Mereka mendeklarasikan penolakan terhadap SK Menkum dan sekaligus menyatakan dukungan penuh kepada Agus Suparmanto, figur yang dinilai mampu memimpin PPP dengan kepala dingin dan hati bersih.
“Kami percaya PPP harus dipimpin oleh figur yang mengayomi, bukan yang memecah belah. Pak Agus punya rekam jejak yang menyejukkan, bukan memanas-manasi,” jelas Arifin, M.H., disambut tepuk tangan kecil yang terdengar seperti standing applause versi Situbondo.
Menurutnya, pilihan mendukung Agus Suparmanto bukan semata soal figur, melainkan bentuk perlawanan terhadap cara berpolitik yang kehilangan makna.

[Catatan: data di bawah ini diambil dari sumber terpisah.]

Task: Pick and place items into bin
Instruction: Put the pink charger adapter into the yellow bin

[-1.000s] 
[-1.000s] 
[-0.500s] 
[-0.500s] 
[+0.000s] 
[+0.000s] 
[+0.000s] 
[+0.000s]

“Politik boleh keras, tapi tidak harus kasar. Boleh berdebat, tapi jangan berkhianat,” tambahnya.
Satire, Bukan Cemoohan
Apa yang dilakukan DPC PPP Situbondo bukan sekadar bentuk protes, tetapi juga sindiran bernilai edukasi politik. Mereka memilih jalur satire ~ karena dalam dunia yang terlalu tegang, sedikit humor bisa lebih menyembuhkan daripada seribu retorika.
Gaya ini jarang ditemui dalam politik lokal yang biasanya diwarnai jargon berat dan bahasa kaku.
“Kalau semua bicara dengan emosi, siapa yang akan mengingatkan dengan logika?” ungkap Arifin.
Ia menyebut satire sebagai cara menyampaikan kebenaran tanpa kehilangan senyum, sebagaimana pesan dakwah klasik: tabligh dengan hikmah.
Imbauan untuk Kader: Jangan Hanyut di Laut Ancol
Dalam penutup deklarasinya, DPC PPP Situbondo menyerukan agar seluruh kader di daerah tetap solid dan tidak mudah terbawa arus.
Mereka menegaskan bahwa perjuangan akan ditempuh melalui jalur konstitusional, bukan jalur emosional.
“Kami bukan oposisi, kami oposisi yang berpikir,” tegas Arifin.
“Kami akan menempuh jalur hukum jika diperlukan, karena menjaga marwah partai itu ibadah juga.”
Kalimat itu disambut tawa, tapi juga tepuk tangan tulus. Sebab di tengah situasi politik yang makin rumit, masih ada yang mengingat bahwa politik sejati adalah tentang cara, bukan sekadar hasil.
Gelombang Penolakan yang Menyebar
Sikap DPC PPP Situbondo bukan yang pertama. Beberapa DPC lain di Jawa Timur dan Jawa Barat dikabarkan juga menunjukkan penolakan serupa terhadap hasil Muktamar ke-10 di Ancol.
Gelombang penolakan ini memperlihatkan bahwa persoalan kepemimpinan PPP masih jauh dari kata tuntas ~ bahkan mungkin baru saja dimulai.
Namun dari Situbondo, pesan yang lahir berbeda: perlawanan tidak harus kasar, cukup dengan kata-kata yang cerdas dan menohok.
Sebab dalam dunia politik yang penuh sandiwara, sedikit kejujuran dan satire bisa jadi senjata paling ampuh.
PPP, Humor, dan Harapan
Di akhir pertemuan, Arifin menutup dengan kalimat yang sederhana namun filosofis.
“Politik itu seperti kopi. Kalau terlalu manis, bikin eneg. Kalau terlalu pahit, bikin lupa senyum. Jadi, minumlah secukupnya dan tetap sadar.”
Deklarasi pun ditutup dengan doa bersama dan senyum ringan ~ bukan kemenangan, tapi kelegaan.
Situbondo sekali lagi membuktikan, bahwa dari daerah kecil pun bisa lahir suara besar, selama disampaikan dengan keikhlasan dan sedikit tawa.
Catatan Penulis:
Dalam politik, kadang yang serius justru harus ditertawakan agar tidak menjadi penyakit.
Dan ketika Ka’bah dibicarakan di pantai, kita semua tahu: satire sedang bekerja untuk mengingatkan bahwa arah kiblat politik jangan sampai bergeser.